→ **Task instructions**: Which lines below fall between the one containing "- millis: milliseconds" and the one containing "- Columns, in"? Repeat them exactly, counting both of those lines, and add nothing else.

*** Opening of Provided material ***

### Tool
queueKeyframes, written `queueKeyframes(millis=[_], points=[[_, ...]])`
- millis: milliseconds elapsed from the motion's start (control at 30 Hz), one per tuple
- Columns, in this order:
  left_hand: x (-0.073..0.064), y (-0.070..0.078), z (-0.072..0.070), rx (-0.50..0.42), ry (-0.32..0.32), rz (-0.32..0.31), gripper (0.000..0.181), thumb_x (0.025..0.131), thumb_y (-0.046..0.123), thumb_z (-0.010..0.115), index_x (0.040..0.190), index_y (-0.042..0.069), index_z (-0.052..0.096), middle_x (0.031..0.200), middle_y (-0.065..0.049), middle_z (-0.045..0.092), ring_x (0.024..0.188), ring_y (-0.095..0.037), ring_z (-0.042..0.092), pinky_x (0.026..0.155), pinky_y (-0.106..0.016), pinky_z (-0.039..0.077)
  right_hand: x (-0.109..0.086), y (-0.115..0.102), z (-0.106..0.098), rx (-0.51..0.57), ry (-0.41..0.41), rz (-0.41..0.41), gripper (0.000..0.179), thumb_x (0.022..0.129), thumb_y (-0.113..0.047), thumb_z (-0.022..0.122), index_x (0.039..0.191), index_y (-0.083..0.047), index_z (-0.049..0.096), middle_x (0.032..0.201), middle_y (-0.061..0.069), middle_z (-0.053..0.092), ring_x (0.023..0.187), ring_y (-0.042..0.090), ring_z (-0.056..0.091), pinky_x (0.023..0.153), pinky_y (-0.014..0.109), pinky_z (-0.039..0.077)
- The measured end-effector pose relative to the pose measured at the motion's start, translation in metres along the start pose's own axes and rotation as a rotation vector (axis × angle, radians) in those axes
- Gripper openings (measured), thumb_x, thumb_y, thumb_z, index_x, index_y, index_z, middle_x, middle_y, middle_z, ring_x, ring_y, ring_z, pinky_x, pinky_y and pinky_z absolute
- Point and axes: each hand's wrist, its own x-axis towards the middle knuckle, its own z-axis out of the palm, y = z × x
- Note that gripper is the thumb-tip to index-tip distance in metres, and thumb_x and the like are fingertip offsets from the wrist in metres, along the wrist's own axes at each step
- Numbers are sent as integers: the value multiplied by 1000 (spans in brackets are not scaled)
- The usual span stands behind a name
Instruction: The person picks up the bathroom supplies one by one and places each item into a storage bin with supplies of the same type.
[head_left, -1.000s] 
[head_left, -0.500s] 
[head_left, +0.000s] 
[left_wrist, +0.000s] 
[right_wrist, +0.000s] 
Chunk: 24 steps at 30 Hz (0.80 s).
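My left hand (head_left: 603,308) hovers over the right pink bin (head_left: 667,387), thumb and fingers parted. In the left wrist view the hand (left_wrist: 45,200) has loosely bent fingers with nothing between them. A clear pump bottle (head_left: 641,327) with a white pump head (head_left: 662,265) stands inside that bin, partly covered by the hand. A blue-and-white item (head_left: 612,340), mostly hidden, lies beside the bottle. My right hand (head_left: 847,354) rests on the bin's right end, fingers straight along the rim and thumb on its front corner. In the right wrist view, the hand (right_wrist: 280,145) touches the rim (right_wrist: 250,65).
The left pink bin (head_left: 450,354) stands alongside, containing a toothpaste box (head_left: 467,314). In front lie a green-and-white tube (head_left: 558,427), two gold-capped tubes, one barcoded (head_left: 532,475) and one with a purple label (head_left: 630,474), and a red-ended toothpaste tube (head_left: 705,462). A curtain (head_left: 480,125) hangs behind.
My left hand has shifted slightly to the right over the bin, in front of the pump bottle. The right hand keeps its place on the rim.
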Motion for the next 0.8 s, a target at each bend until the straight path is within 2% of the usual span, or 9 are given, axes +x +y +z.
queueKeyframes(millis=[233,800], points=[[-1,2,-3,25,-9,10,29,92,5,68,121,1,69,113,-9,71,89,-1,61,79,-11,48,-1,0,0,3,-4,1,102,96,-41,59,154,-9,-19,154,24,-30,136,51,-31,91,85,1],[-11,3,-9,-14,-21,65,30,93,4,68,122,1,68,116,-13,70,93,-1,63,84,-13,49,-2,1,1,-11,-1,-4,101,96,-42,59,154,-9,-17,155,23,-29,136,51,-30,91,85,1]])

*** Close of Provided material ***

→ **Your response**:
- millis: milliseconds elapsed from the motion's start (control at 30 Hz), one per tuple
- Columns, in this order:

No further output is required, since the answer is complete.